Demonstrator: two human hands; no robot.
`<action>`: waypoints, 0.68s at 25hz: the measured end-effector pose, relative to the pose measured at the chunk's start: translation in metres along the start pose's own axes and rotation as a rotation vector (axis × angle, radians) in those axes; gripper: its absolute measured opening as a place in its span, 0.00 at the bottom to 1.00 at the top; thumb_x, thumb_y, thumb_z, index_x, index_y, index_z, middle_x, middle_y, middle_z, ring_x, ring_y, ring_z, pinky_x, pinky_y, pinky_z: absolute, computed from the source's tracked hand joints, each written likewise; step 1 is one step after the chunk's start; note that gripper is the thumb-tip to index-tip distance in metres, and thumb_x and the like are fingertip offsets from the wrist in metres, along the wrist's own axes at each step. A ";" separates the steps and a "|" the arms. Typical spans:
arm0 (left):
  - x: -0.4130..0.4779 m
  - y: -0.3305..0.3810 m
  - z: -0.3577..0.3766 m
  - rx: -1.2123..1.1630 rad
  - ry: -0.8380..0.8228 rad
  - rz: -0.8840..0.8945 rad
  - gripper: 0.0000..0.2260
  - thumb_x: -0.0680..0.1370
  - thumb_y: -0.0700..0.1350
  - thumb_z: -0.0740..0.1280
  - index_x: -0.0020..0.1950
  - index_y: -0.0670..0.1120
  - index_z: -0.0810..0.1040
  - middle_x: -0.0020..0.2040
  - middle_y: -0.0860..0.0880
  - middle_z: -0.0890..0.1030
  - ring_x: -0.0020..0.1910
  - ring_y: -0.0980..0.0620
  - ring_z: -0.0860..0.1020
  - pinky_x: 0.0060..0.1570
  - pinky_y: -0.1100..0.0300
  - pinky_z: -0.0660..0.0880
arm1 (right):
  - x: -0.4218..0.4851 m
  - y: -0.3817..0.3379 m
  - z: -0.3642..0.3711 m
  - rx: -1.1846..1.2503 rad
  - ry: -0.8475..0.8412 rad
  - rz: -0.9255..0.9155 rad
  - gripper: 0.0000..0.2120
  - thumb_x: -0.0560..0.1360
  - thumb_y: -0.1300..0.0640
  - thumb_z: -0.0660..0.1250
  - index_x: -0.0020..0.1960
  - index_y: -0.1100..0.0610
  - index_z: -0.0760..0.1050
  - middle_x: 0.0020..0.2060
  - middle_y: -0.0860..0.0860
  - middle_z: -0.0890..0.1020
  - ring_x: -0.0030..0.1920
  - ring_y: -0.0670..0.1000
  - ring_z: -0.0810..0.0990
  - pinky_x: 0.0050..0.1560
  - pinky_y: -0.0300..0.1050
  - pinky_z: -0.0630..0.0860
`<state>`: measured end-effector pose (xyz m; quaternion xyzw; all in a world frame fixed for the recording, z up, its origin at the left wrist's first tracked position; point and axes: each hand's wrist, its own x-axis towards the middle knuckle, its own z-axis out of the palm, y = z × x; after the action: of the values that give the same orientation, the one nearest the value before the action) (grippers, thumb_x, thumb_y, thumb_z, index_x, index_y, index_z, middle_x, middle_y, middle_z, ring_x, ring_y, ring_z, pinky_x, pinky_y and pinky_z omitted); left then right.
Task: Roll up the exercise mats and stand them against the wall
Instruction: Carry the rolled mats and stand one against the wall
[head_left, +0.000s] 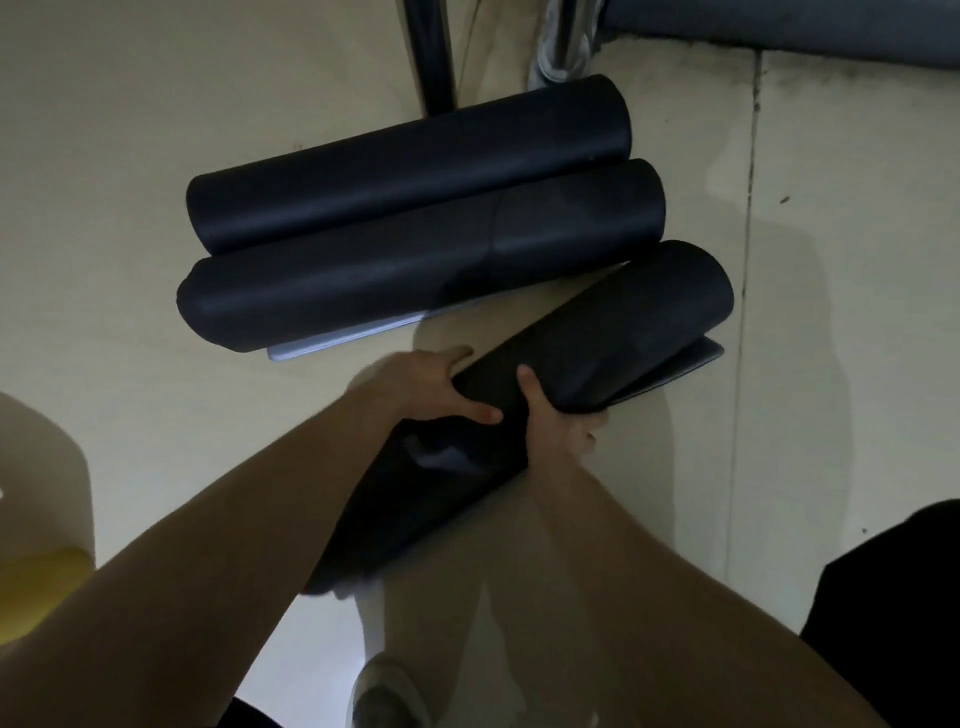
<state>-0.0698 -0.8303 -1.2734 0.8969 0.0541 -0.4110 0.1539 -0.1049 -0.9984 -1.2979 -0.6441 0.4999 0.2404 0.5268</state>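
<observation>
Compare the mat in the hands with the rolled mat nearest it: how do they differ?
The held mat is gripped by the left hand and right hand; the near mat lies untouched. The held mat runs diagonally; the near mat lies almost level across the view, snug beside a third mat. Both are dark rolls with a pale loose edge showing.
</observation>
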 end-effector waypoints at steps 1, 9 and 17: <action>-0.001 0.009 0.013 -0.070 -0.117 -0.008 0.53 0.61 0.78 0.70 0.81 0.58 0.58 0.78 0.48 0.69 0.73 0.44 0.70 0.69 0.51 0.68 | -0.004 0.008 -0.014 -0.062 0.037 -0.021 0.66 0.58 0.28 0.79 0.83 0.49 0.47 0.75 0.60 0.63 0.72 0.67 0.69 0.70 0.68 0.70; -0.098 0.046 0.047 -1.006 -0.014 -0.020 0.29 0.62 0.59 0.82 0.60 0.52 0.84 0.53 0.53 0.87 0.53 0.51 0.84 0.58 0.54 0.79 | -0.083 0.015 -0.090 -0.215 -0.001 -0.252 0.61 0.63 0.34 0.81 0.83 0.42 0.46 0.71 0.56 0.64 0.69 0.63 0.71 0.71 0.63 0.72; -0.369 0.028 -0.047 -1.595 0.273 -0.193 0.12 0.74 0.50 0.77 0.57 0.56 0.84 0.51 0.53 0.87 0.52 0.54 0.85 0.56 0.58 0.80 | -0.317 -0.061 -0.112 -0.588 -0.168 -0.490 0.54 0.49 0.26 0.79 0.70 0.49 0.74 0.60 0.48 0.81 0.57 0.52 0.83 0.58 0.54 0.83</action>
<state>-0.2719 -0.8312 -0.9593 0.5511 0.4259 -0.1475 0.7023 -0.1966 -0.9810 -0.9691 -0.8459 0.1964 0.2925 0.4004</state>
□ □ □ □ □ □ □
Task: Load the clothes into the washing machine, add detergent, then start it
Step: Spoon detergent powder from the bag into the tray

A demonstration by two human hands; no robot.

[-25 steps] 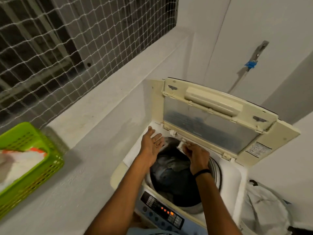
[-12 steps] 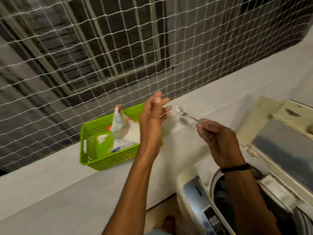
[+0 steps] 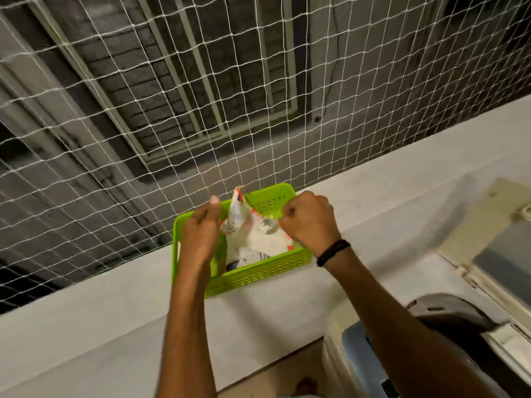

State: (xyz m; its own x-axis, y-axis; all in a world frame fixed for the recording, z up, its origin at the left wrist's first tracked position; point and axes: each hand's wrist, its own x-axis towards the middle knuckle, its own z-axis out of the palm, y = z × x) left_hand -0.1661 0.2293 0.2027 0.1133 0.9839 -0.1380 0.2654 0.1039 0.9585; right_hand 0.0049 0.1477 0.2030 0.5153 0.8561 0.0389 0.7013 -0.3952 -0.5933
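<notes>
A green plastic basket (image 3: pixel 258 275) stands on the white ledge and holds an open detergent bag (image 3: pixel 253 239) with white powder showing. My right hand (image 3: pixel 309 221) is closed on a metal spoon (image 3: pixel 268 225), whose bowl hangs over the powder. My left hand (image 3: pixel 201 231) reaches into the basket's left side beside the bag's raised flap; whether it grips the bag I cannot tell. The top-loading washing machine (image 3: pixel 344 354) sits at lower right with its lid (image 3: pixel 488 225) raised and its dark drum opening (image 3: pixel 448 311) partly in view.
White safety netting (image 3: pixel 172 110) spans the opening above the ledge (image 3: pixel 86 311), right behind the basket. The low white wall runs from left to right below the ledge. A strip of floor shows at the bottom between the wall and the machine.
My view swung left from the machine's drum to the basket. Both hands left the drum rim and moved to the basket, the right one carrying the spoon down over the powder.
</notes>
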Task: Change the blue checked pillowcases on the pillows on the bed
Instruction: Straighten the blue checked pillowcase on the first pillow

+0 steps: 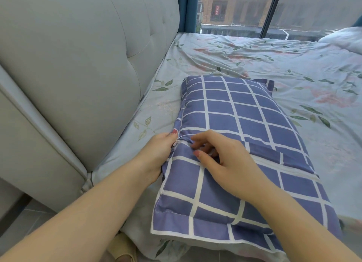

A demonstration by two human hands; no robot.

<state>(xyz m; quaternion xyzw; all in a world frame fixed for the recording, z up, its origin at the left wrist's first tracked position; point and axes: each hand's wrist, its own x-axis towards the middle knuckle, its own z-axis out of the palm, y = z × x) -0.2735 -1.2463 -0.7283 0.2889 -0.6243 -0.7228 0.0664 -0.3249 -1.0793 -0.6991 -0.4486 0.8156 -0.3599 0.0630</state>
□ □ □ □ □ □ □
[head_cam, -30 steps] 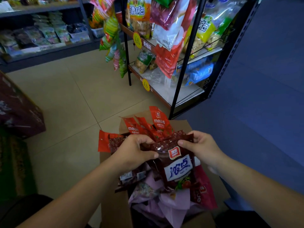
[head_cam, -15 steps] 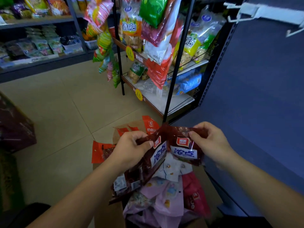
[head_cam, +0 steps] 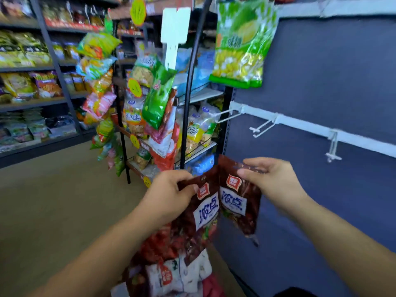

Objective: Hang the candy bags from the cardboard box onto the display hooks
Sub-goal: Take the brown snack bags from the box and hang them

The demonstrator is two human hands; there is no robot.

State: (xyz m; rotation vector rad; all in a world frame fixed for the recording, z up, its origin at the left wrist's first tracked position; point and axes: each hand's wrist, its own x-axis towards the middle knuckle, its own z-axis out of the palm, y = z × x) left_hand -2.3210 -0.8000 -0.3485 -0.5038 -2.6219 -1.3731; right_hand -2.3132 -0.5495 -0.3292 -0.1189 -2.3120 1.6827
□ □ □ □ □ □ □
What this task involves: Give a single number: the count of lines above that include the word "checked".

Answer box: 2